Events of the National Naadam Festival took place at the horse racing field of Khui Doloon Khudag, Central Stadium, and Sukhbaatar Square. Naadam Festival attendees wore beautiful traditional clothes garnished with Mongolian tradition, national script and patterns, making the event a stunning visual treat.
The Naadam Festival opened with the Archery Tournament at the Central Stadium, where the state's best marksmen competed. State Marksman, L.Otgonbayar won the National Men's Archery Tournament, proving his skill for the second time at the National Naadam Festival, fulfilling the conditions of Twice Champion Marksman of Mongolia.
State Twice Champion Marksman, Ch.Baasankhuu also participated in the tournament, followed by Kh.Ulziikhuyag and B.Bayarsaikhan.
First place in the National Women's Archery Tournament went to L.Oyuchimeg. She won at the Naadam Festival for the first time and was awarded with the Second Marksman title of Mongolia. The best female markswoman was followed by Ch.Erdenetuya, E.Zaya, D.Punsaldulam and M.Munkh-Amgalan. This t Naadam Festival Archery tournament embraced three new sportsmasters, a sub sportsmaster and three Twice Champion Marksmen.
One of the Three Manly Games, which gains the most public attention, is the wrestling tournament. G.Erkembayar, resident of Selenge aimag, Mandal soum became winner among 512 wrestlers and B.Gonchigdamba, resident of Zavkhan aimag, Ikh-Uul soum, became runner-up and awarded the Garuda of the Nation.
The winner of the 2013 Naadam Festival Wrestling tournament, G.Erkembayar, was awarded a three-room apartment in Mogul Town and a Mercedes-Benz G-Class. The runner-up, B.Gonchigdamba, was awarded with a two-room apartment as well as a Lexus-570.

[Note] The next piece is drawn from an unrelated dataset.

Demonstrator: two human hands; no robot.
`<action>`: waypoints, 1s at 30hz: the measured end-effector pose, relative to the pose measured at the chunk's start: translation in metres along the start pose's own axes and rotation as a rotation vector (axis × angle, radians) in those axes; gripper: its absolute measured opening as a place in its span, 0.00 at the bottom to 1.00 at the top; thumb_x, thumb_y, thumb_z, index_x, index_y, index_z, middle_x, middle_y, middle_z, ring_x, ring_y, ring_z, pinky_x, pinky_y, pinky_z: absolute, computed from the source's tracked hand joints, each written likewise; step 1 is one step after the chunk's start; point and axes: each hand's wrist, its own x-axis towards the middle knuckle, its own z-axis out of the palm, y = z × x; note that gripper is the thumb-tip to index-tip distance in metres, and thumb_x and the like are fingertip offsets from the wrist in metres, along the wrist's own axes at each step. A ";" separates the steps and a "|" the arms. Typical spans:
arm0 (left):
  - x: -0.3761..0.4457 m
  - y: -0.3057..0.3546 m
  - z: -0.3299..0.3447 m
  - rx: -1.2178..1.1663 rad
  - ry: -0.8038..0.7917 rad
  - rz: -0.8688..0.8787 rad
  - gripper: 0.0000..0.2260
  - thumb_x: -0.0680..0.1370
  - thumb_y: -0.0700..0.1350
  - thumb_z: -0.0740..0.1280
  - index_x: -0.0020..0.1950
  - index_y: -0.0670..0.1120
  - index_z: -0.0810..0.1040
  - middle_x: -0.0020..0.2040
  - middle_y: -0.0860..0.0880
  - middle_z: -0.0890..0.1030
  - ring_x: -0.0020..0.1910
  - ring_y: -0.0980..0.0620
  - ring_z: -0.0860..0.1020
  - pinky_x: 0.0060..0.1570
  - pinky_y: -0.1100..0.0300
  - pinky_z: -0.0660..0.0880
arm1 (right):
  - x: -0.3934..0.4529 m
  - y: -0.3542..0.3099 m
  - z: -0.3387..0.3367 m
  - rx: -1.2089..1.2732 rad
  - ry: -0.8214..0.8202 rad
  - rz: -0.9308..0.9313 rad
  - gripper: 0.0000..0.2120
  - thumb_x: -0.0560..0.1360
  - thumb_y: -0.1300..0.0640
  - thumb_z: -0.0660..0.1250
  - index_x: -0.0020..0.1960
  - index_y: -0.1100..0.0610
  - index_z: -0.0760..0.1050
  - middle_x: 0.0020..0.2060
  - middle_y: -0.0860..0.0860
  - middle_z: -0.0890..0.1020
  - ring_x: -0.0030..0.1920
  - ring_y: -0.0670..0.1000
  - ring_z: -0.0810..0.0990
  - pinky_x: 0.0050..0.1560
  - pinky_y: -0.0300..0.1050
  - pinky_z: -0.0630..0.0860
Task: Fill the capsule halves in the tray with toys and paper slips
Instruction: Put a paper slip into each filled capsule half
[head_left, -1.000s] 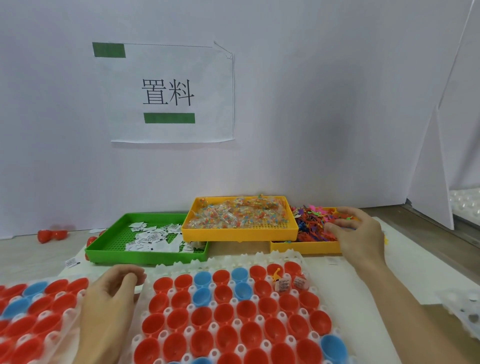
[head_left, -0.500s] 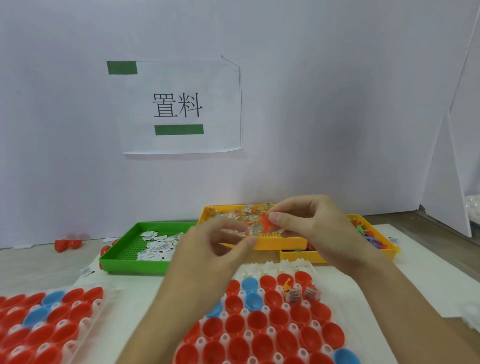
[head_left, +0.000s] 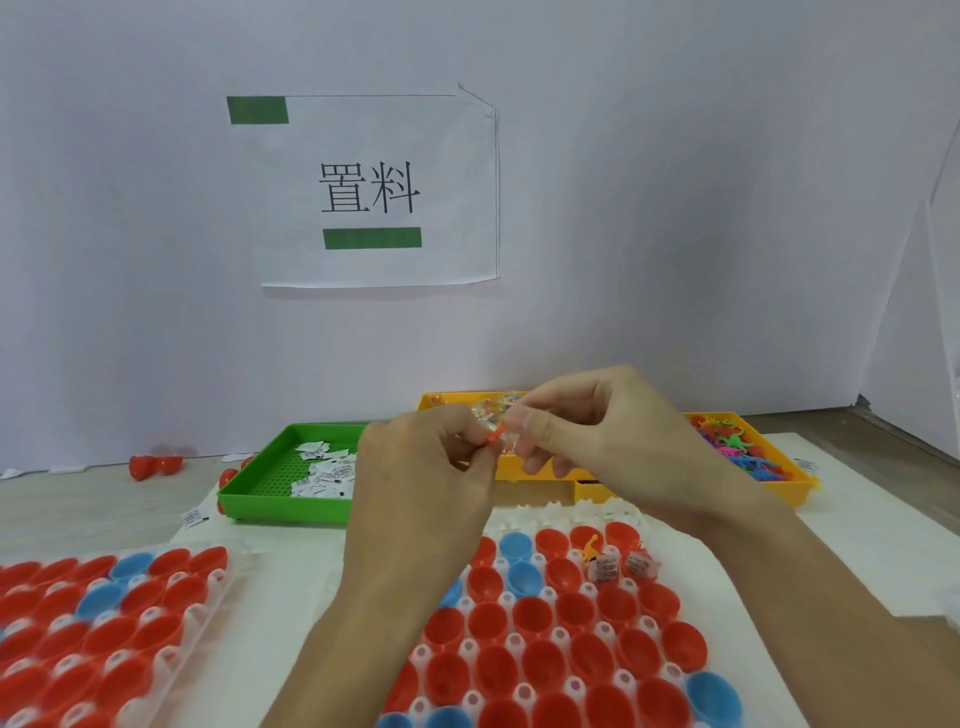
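Right, I see both hands raised together above the far edge of the capsule tray (head_left: 582, 691), in front of the yellow bins. The left hand (head_left: 421, 467) and the right hand (head_left: 597, 426) each have fingers curled in, pinching a small orange toy (head_left: 493, 441) between their fingertips; a bit of clear wrapping shows around it. Below them the tray holds rows of red and blue capsule halves (head_left: 530, 613), nearly all unfilled. Near its far right corner one half holds an orange figure (head_left: 590, 546), and two beside it hold paper slips (head_left: 605, 567). The green bin (head_left: 280, 501) of loose slips sits to the left, and the toy bin (head_left: 748, 452) to the right. A second tray (head_left: 104, 623) of halves lies at far left
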 end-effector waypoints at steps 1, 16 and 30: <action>0.000 0.000 0.001 0.021 0.002 0.018 0.08 0.72 0.38 0.75 0.35 0.49 0.83 0.29 0.53 0.82 0.29 0.54 0.81 0.37 0.53 0.79 | 0.001 0.000 0.001 -0.003 0.008 0.005 0.06 0.76 0.52 0.72 0.44 0.52 0.86 0.36 0.51 0.86 0.38 0.47 0.85 0.37 0.34 0.77; 0.004 -0.004 -0.005 -0.332 -0.234 -0.272 0.03 0.72 0.36 0.74 0.42 0.43 0.84 0.33 0.47 0.85 0.32 0.54 0.83 0.34 0.68 0.76 | 0.000 0.004 -0.008 -0.086 0.003 0.004 0.05 0.74 0.60 0.74 0.45 0.52 0.87 0.39 0.46 0.87 0.44 0.44 0.86 0.43 0.32 0.78; 0.008 -0.026 -0.013 0.052 -0.448 -0.236 0.05 0.76 0.51 0.70 0.41 0.53 0.83 0.34 0.55 0.84 0.34 0.55 0.80 0.30 0.70 0.72 | 0.001 0.032 -0.009 -0.788 -0.227 0.292 0.08 0.76 0.62 0.70 0.48 0.52 0.86 0.48 0.48 0.86 0.51 0.37 0.76 0.58 0.41 0.79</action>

The rules of wrestling are rather simple: anybody who touches the ground first is defeated. The rules are demanding ones, as neither wrestler's weight nor height is accounted for. Each Mongolian wrestler has a title of his own: Lion, Elephant, Falcon, – a sophisticated hierarchy of ranks bestowed based on the wrestler's past performances. Categories such as Steady, Mighty and Strong are usually added to wrestler rank, to reflect their specific wrestling style or quality.
The horse racing tournament of the Three Manly Games was held in Khui Doloon Khudag for three days. A dun, two-year old owned by N.Amarbayasgalan from Khanbogd soum of Omnogobi province, ridden by the nine-year old girl, M.Oyungerel,took first place in the race of Daaga (2 year-old horses).

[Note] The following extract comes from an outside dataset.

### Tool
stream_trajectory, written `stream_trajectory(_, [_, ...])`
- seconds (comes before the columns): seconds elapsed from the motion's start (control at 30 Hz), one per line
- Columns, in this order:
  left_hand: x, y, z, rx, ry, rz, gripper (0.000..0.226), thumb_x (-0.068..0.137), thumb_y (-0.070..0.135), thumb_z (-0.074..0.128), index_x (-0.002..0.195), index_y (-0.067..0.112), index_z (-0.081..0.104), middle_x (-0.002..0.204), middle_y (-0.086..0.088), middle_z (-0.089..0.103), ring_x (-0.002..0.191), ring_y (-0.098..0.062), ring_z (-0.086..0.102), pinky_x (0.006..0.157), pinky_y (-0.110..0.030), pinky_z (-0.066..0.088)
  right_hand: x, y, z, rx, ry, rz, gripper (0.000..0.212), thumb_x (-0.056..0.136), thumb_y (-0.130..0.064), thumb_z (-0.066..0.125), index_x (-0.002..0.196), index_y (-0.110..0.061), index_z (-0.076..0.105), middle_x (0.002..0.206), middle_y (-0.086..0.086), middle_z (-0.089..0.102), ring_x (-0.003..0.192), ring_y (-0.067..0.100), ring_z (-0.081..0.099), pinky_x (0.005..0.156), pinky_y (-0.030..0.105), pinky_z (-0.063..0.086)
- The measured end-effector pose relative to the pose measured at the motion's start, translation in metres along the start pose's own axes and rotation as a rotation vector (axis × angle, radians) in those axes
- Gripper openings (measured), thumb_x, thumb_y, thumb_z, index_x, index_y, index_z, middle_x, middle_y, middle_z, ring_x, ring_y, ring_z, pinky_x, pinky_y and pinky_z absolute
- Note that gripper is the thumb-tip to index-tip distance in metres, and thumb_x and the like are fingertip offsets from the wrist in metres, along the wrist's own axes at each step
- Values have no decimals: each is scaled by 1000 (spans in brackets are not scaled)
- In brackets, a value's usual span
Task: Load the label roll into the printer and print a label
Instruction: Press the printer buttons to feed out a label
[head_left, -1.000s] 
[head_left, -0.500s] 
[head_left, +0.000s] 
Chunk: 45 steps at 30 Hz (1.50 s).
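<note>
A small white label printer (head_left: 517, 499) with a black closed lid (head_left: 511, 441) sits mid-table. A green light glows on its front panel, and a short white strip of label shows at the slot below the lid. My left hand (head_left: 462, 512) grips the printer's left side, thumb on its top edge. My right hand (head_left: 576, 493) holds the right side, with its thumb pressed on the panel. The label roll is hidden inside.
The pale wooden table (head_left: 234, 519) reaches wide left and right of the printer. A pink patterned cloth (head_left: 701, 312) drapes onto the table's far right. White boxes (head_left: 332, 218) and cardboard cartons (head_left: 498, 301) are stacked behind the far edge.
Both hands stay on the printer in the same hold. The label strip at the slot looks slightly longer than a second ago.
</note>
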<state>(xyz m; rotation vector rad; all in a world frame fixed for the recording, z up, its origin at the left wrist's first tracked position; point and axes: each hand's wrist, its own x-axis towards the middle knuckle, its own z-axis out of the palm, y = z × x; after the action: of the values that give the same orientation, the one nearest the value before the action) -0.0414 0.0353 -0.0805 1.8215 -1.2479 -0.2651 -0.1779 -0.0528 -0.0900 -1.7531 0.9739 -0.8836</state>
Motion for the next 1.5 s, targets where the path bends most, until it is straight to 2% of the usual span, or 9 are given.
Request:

A chestnut owned by D.Odkhuu (Baruunburen soum, Selenge aimag) won the Shudlen (three-year old) race among 266 horses. Furthermore, a light bay owned by D.Khishigjargal came first in the Khyazaalan (four-year old) race; a fallow horse owned by Sh.Adishaa from Khovd province took first place in the Soyolon (five-year old) race; and a bay horse owned by Kh.Bat-Erdene, took first place in the race of horses more than five years old.
The race of stallions was topped by a horse named "Uls" owned by D.Bat-Erdene, the Vanguard Horse Race Trainer title holder, from Tsogttsetsii soum. This horse topped the races in the State Festival for the third time.
The finals of the Knucklebone Shooting Tournament were held at the Shooting Field next to the Central Stadium in Ulaanbaatar.
This year, over 360 contestants from 42 teams competed, and a team from the "Ajnai" Club, led by Ts.Idermunkh, came in the first place after the scores were totaled. A team from "Ovoogiin Govi" LLC from Umnugovi Aimag with Captain S.Bat-Erdene also placed in the tournament.